Renbao Zhao, Yuan Yuan, Jintang He, Wenjun Lu, Jiaying Wang, Guanghui Zhou, Jirui Zou, Shanhu Liu
2026.4.1FUEL PROCESSING TECHNOLOGY
Abstract
Traditional crude oil classification based on American Petroleum Institute gravity (API) and saturates, aromatics, resins, and asphaltenes (SARA) content variation would encounter serious limitation during the heavy oil development.
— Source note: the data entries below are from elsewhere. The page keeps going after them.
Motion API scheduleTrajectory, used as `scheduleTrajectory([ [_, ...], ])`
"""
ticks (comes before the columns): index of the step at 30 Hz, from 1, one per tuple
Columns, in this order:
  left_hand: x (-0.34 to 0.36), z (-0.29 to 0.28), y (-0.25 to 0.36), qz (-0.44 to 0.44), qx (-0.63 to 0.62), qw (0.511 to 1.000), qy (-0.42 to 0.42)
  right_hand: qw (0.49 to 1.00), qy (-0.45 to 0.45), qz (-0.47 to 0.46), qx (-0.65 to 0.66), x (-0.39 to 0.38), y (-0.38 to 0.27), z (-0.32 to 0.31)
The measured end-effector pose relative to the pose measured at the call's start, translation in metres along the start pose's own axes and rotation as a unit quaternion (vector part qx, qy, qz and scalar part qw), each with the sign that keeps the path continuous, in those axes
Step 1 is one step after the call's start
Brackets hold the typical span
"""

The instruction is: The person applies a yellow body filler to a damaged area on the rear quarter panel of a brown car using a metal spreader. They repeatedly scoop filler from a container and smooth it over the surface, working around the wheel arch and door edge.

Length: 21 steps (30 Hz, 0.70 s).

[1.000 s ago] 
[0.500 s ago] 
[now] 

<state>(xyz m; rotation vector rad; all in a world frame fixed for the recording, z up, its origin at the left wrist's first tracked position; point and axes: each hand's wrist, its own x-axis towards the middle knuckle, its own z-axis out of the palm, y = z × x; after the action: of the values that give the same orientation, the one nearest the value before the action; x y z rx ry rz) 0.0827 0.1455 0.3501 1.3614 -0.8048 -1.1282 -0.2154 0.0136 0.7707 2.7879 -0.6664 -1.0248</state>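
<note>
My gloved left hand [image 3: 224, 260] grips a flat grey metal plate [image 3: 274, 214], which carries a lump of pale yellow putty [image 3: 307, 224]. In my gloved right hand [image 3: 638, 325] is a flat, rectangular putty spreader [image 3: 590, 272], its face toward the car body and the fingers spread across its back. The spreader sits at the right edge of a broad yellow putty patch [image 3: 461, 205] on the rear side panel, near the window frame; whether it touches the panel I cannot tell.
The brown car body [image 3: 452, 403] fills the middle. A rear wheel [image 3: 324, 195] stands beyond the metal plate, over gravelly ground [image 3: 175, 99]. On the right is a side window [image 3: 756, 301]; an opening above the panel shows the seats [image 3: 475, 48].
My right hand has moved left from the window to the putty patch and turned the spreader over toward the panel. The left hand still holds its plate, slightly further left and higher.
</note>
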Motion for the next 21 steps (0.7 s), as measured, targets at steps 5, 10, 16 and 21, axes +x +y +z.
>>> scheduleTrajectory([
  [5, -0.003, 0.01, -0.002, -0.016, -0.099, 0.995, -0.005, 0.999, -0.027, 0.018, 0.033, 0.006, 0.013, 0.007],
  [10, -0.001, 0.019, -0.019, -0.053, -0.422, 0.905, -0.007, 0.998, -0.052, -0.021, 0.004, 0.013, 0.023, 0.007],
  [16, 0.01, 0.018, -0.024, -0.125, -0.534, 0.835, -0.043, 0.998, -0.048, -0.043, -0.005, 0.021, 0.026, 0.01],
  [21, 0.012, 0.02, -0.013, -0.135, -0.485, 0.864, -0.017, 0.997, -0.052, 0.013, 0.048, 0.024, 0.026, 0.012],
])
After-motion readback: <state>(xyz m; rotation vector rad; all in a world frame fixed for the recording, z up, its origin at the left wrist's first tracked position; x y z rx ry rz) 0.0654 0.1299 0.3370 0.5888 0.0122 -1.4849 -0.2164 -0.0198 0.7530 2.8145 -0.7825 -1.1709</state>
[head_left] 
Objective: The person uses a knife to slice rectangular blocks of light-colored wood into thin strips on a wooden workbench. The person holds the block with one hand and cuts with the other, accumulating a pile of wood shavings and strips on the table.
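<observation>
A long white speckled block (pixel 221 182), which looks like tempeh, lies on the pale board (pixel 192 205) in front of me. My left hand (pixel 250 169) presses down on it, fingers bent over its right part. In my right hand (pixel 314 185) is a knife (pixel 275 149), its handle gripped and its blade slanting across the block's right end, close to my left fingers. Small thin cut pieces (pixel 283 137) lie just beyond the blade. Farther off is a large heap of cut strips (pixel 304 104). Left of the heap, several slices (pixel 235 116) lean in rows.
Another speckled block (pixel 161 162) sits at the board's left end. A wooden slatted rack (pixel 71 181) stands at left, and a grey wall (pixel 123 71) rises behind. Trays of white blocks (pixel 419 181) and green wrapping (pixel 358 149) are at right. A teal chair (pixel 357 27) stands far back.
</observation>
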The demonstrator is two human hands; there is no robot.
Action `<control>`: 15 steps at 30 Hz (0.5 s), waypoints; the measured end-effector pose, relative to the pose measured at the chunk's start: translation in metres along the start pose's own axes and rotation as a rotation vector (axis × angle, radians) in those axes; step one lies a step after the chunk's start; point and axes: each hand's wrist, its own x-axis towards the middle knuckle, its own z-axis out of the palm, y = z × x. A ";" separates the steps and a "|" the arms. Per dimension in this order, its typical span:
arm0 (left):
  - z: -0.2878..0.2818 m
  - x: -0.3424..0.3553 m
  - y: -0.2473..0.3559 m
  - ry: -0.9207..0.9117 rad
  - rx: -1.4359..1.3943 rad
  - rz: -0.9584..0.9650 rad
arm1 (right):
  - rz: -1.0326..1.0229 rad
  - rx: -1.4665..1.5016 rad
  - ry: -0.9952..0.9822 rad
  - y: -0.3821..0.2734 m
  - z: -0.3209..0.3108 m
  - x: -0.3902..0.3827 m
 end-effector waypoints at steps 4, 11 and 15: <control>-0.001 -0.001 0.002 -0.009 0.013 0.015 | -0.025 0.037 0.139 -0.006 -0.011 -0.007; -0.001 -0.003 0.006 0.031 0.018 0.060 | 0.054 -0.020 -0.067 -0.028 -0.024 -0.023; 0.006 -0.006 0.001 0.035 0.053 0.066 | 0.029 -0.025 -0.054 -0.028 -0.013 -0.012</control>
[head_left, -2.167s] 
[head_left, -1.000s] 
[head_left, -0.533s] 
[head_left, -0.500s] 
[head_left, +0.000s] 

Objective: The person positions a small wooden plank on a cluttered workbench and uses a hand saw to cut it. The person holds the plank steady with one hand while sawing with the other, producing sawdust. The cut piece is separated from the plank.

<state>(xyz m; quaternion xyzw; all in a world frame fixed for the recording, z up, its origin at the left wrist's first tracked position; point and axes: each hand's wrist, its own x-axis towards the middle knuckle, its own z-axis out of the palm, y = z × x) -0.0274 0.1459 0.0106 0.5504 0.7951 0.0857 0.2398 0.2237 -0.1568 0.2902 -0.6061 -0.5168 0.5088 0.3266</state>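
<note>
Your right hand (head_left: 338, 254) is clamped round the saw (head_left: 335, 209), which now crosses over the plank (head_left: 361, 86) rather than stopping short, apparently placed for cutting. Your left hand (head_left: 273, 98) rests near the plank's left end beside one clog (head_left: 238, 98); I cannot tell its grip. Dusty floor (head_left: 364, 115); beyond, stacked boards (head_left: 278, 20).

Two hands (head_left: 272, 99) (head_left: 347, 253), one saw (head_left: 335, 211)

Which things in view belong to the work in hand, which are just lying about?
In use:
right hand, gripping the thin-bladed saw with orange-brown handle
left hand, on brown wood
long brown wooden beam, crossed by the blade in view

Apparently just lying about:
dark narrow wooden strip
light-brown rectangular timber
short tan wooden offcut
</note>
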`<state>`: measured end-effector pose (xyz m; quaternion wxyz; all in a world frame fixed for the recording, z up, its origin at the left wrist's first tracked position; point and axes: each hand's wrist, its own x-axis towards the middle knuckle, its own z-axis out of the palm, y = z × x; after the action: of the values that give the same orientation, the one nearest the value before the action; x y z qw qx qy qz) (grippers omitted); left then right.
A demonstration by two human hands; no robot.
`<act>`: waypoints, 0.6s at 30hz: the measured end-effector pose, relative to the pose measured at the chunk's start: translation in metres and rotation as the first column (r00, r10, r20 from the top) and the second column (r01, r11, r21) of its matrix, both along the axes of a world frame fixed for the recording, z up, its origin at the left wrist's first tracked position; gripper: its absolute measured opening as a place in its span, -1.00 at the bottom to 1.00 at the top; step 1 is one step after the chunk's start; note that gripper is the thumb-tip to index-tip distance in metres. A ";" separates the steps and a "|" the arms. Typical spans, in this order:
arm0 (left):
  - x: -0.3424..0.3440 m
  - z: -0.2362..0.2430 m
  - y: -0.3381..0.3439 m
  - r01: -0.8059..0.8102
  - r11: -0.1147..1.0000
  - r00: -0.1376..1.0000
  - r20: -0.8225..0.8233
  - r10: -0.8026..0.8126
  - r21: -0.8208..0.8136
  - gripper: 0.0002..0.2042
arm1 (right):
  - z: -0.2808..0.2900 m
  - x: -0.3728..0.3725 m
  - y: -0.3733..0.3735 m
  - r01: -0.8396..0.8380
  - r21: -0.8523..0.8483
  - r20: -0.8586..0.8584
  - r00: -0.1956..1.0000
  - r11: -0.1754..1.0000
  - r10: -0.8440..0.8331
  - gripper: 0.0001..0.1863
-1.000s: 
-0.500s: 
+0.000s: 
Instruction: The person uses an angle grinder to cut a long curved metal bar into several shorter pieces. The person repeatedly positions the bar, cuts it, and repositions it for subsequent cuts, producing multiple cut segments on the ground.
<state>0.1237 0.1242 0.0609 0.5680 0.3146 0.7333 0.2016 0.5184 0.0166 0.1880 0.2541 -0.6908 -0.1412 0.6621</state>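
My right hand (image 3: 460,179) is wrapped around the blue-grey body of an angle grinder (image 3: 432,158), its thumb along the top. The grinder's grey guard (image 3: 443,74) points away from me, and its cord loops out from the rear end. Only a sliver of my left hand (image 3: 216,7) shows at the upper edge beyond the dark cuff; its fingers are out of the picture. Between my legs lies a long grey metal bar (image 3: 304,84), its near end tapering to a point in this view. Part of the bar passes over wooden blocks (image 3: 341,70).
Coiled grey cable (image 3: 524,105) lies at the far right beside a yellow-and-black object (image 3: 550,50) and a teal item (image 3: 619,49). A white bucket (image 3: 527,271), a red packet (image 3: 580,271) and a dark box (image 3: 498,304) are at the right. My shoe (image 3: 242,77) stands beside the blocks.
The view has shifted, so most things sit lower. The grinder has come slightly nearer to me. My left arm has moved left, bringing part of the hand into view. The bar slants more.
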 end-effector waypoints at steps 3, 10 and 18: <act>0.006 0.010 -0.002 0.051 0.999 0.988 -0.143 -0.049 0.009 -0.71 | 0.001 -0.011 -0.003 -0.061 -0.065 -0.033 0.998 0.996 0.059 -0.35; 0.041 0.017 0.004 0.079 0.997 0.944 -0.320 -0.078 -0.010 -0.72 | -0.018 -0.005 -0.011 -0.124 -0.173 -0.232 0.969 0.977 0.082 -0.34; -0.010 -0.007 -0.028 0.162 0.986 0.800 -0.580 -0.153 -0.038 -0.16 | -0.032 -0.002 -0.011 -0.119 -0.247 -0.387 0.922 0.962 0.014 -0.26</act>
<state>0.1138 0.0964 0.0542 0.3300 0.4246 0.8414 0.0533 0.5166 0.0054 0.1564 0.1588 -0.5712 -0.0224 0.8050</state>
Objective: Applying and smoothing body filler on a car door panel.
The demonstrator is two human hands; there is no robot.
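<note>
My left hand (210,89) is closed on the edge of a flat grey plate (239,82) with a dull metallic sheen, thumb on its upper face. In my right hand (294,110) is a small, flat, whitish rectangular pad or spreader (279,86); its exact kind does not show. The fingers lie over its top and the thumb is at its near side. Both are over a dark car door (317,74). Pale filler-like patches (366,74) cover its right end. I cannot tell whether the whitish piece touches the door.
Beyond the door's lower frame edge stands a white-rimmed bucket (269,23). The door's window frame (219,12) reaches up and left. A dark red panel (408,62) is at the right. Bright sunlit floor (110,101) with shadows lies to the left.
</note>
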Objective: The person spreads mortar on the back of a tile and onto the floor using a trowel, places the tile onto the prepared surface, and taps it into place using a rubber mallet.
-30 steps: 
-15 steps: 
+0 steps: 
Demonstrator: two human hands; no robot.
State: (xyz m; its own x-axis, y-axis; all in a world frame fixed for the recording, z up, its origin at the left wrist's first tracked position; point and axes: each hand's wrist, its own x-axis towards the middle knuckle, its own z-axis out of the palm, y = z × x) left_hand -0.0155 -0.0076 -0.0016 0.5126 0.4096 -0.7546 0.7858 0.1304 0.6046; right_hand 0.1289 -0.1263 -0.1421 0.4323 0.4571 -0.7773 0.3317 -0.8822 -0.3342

In this study, the average carbon number (ACN) is proposed for the first time as a quantitative parameter to establish a novel and efficient method for crude oil classification, which shows a closer correlation to the viscosity variation of crude oil in the Tahe oilfield. The ACN is determined according to the total mole amount of CO x (CO + CO₂) emissions during the ramped temperature oxidation (RTO) process, where a constant heating rate is used in conducting the kinetic cell (KC) experiments. The results show that the most effective heavy oil dilution process occurs when the ACN difference lies within the range of 6–14 under the investigated conditions. Pilot tests conducted in the Tahe oilfield confirm that the regular of screening light hydrocarbon with maintaining this range significantly enhances downhole dilution efficiency while reducing diluent consumption. ACN obtained from KC experiment is a more accurate and promising method for determining the carbon number, especially for heavy oil. This classification method could be used as a quantitative and effective solution for optimizing viscosity prediction and diluent selection in the heavy oil up and downstream industry. • A quantitative method for determining average carbon number value was developed via kinetic cell experiments. • Crude oil was quantitatively characterized by the average carbon number value, showing a stronger correlation with viscosity than SARA or API index. • The kinetic cell method is more accurate than the Gas chromatography method in determining average carbon number for heavy oils.
Citation format
ZHAO, Renbao, et al. A novel crude oil classification approach based on average carbon number determination and case studies. FUEL PROCESSING TECHNOLOGY, 2026, 282: 108400.